EXERCISE PROMPT: Transcribe the records that follow in their entirety, omitting any pictures.

---------------

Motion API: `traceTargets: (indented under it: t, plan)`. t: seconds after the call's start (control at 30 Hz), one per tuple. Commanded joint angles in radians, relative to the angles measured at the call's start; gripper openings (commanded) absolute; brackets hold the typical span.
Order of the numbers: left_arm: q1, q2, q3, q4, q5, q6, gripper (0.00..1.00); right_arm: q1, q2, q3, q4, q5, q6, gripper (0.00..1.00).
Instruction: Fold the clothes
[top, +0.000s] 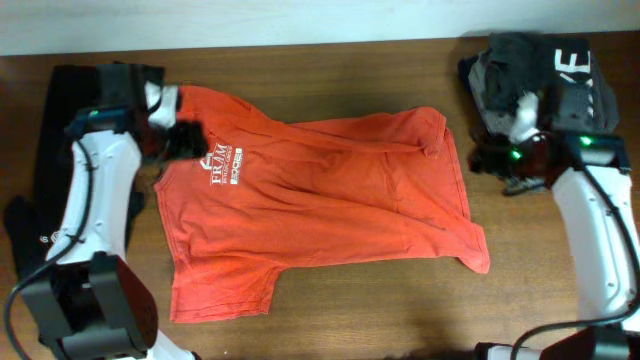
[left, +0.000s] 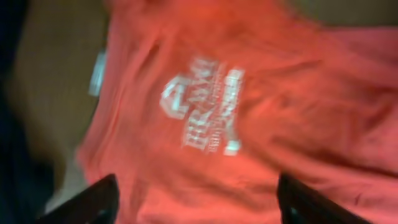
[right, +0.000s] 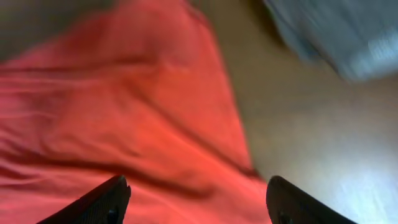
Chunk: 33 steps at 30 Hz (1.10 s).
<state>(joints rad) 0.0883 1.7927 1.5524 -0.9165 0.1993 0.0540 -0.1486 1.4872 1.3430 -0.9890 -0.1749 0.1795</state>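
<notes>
Your orange-red T-shirt lies spread face up on the table, near the middle of the overhead view. Its long axis runs from 9 to 3 o'clock, with the collar end pointing to 9 o'clock and the hem to 3 o'clock. The white chest lettering sits toward the 9 o'clock end. One short sleeve sticks out toward 7 o'clock. The cloth is creased, with a ridge running along its upper edge toward the 2 o'clock corner.

Your left end effector is over the shirt's 10 o'clock corner, by the collar and shoulder. In its wrist view the two fingers stand spread wide with nothing between them, and the lettering lies on the cloth ahead of the gap. You cannot tell from these views whether the tips touch the fabric.

Your right end effector is at the shirt's 3 o'clock side, just beside the upper hem corner. Its wrist view is blurred, but the fingers are plainly wide apart and hold nothing. One finger is over orange cloth and the other over bare table, so the hem edge runs between them.

A black garment lies along the 9 o'clock edge of the table, partly under the left arm. A dark grey garment with white lettering is bunched at 1 o'clock, near the right arm and apart from the T-shirt.
</notes>
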Motion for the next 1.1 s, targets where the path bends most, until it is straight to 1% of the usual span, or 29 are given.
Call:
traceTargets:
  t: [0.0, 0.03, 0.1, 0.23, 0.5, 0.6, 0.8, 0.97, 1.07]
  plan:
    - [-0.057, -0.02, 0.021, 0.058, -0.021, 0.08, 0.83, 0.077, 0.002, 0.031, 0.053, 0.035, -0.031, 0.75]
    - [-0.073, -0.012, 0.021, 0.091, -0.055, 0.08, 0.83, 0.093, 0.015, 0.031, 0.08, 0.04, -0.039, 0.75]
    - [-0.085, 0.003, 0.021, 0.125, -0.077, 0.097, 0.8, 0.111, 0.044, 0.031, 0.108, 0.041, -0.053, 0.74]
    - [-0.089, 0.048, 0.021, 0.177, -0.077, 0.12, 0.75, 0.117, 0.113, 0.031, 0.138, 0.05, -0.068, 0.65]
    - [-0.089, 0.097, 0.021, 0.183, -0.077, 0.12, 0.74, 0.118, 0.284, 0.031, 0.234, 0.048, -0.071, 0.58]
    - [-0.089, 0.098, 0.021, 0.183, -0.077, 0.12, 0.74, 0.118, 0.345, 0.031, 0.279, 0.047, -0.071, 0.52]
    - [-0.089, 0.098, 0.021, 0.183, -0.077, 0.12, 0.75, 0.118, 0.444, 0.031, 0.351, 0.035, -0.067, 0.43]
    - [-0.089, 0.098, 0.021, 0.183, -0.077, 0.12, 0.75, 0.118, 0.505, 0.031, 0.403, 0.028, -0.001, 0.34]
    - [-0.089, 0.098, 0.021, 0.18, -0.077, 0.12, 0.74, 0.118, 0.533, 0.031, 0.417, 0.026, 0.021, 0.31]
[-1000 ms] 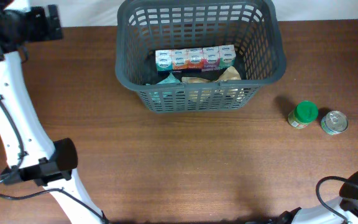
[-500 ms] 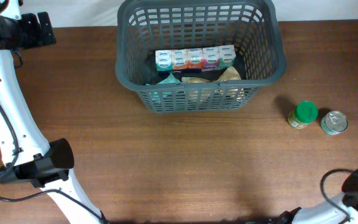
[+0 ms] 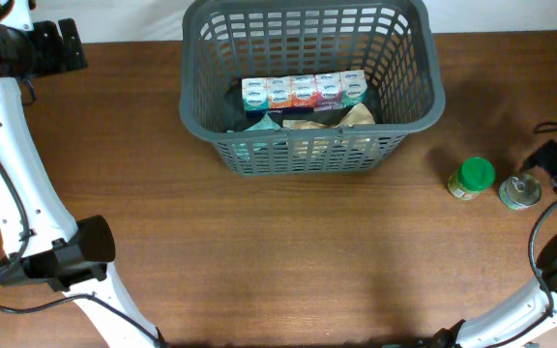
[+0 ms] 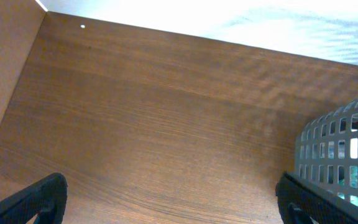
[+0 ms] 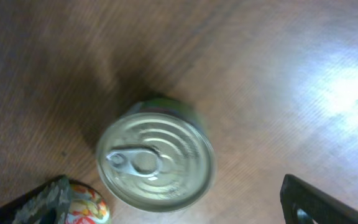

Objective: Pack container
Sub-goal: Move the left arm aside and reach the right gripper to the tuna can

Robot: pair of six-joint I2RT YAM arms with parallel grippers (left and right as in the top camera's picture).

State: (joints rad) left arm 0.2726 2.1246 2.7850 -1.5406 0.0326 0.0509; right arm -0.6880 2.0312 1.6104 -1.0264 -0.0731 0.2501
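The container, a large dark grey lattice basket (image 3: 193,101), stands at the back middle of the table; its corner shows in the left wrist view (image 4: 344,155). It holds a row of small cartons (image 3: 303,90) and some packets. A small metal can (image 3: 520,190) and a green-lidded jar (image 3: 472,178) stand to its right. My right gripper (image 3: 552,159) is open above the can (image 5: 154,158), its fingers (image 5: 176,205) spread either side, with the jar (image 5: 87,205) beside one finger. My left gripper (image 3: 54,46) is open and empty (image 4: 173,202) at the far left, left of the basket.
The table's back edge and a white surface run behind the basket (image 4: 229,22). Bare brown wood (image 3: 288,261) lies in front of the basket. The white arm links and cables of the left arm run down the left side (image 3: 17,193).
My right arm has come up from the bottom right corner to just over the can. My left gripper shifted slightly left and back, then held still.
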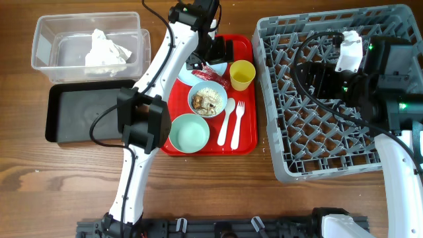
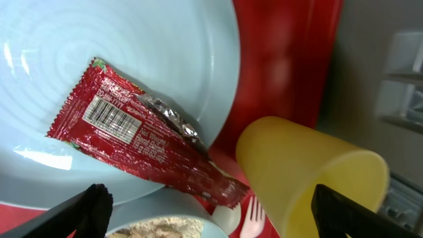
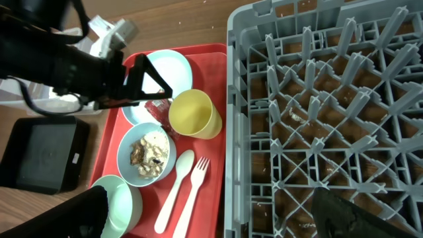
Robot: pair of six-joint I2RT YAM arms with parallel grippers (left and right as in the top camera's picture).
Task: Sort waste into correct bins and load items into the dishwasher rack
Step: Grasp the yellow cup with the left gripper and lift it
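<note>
The red printed wrapper (image 1: 210,71) (image 2: 139,132) lies on the pale blue plate (image 1: 188,79) (image 2: 132,39) at the back of the red serving tray (image 1: 248,132). My left gripper (image 1: 208,56) (image 2: 211,205) hovers open and empty just above the wrapper. The yellow cup (image 1: 242,74) (image 2: 310,178) stands beside it. A pale blue bowl (image 1: 207,99) (image 3: 149,152) holds rice and brown scraps. The mint bowl (image 1: 189,132), white spoon (image 1: 227,119) and fork (image 1: 238,122) lie at the tray's front. My right gripper (image 1: 307,73) (image 3: 211,211) is open and empty over the grey rack (image 1: 330,132) (image 3: 317,99).
The clear tub (image 1: 46,39) at the back left holds the crumpled white napkin (image 1: 106,51). The black tray (image 1: 86,112) sits in front of it, with nothing in it. The left arm's links reach across the red tray's left edge.
</note>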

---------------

RESPONSE TO THE TASK:
Motion API: `traceTargets: (indented under it: t, plan)`. t: seconds after the call's start (control at 30 Hz), one per tuple. Commanded joint angles in radians, relative to the angles measured at the call's start; gripper openings (commanded) absolute; brackets hold the typical span.
Order of the numbers: left_arm: q1, q2, q3, q4, q5, q6, gripper (0.00..1.00); right_arm: q1, q2, q3, q4, q5, q6, gripper (0.00..1.00).
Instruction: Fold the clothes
[top, +0.000s] 
[left, +0.000s] 
[right, +0.000s] 
Chunk: 33 steps at 30 Hz (1.10 s).
<state>(joints rad) 0.0883 1.7927 1.5524 -0.9165 0.1993 0.0540 -0.1486 1.4872 1.3430 -0.9890 -0.1749 0.1795</state>
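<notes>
Your orange-red T-shirt lies spread face up on the table, near the middle of the overhead view. Its long axis runs from 9 to 3 o'clock, with the collar end pointing to 9 o'clock and the hem to 3 o'clock. The white chest lettering sits toward the 9 o'clock end. One short sleeve sticks out toward 7 o'clock. The cloth is creased, with a ridge running along its upper edge toward the 2 o'clock corner.

Your left end effector is over the shirt's 10 o'clock corner, by the collar and shoulder. In its wrist view the two fingers stand spread wide with nothing between them, and the lettering lies on the cloth ahead of the gap. You cannot tell from these views whether the tips touch the fabric.

Your right end effector is at the shirt's 3 o'clock side, just beside the upper hem corner. Its wrist view is blurred, but the fingers are plainly wide apart and hold nothing. One finger is over orange cloth and the other over bare table, so the hem edge runs between them.

A black garment lies along the 9 o'clock edge of the table, partly under the left arm. A dark grey garment with white lettering is bunched at 1 o'clock, near the right arm and apart from the T-shirt.
</notes>
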Motion for the next 1.1 s, targets where the path bends most, until it is straight to 1% of the usual span, or 29 are given.
Call:
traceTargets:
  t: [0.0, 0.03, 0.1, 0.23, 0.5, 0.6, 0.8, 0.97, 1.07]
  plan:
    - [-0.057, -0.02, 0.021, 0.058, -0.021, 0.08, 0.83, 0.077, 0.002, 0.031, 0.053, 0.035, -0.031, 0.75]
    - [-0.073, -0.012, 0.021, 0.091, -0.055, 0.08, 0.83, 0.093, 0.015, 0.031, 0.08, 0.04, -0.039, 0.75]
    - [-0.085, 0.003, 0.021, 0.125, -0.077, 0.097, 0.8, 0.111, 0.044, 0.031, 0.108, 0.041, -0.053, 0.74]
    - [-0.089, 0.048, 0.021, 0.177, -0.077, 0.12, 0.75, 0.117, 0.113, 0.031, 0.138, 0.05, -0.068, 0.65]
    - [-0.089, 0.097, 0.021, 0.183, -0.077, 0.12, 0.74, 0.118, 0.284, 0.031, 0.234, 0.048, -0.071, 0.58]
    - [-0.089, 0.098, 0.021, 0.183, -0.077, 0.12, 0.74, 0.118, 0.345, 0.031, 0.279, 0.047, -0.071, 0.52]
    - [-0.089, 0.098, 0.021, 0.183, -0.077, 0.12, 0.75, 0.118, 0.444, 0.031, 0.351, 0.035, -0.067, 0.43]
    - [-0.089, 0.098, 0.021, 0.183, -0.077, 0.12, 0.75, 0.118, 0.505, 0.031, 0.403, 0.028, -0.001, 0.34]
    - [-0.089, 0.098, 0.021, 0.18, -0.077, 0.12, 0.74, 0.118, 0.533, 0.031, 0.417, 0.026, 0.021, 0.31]
[-1000 ms] 
[-500 ms] 
[+0 ms] 
[+0 ms] 
[+0 ms] 

Objective: Pack container
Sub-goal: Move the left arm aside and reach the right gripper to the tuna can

Robot: pair of six-joint I2RT YAM arms with parallel grippers (left and right as in the top camera's picture).

State: (joints rad) left arm 0.2726 2.1246 2.7850 -1.5406 0.0326 0.0509; right arm -0.6880 2.0312 1.6104 -1.0264 -0.0731 0.2501
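The container, a large dark grey lattice basket (image 3: 193,101), stands at the back middle of the table; its corner shows in the left wrist view (image 4: 344,155). It holds a row of small cartons (image 3: 303,90) and some packets. A small metal can (image 3: 520,190) and a green-lidded jar (image 3: 472,178) stand to its right. My right gripper (image 3: 552,159) is open above the can (image 5: 154,158), its fingers (image 5: 176,205) spread either side, with the jar (image 5: 87,205) beside one finger. My left gripper (image 3: 54,46) is open and empty (image 4: 173,202) at the far left, left of the basket.
The table's back edge and a white surface run behind the basket (image 4: 229,22). Bare brown wood (image 3: 288,261) lies in front of the basket. The white arm links and cables of the left arm run down the left side (image 3: 17,193).
My right arm has come up from the bottom right corner to just over the can. My left gripper shifted slightly left and back, then held still.
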Robot: pair of six-joint I2RT YAM arms with parallel grippers (left and right as in the top camera's picture).
Task: Sort waste into correct bins and load items into the dishwasher rack
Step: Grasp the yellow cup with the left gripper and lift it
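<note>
The red printed wrapper (image 1: 210,71) (image 2: 139,132) lies on the pale blue plate (image 1: 188,79) (image 2: 132,39) at the back of the red serving tray (image 1: 248,132). My left gripper (image 1: 208,56) (image 2: 211,205) hovers open and empty just above the wrapper. The yellow cup (image 1: 242,74) (image 2: 310,178) stands beside it. A pale blue bowl (image 1: 207,99) (image 3: 149,152) holds rice and brown scraps. The mint bowl (image 1: 189,132), white spoon (image 1: 227,119) and fork (image 1: 238,122) lie at the tray's front. My right gripper (image 1: 307,73) (image 3: 211,211) is open and empty over the grey rack (image 1: 330,132) (image 3: 317,99).
The clear tub (image 1: 46,39) at the back left holds the crumpled white napkin (image 1: 106,51). The black tray (image 1: 86,112) sits in front of it, with nothing in it. The left arm's links reach across the red tray's left edge.
</note>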

This exercise has no more to it.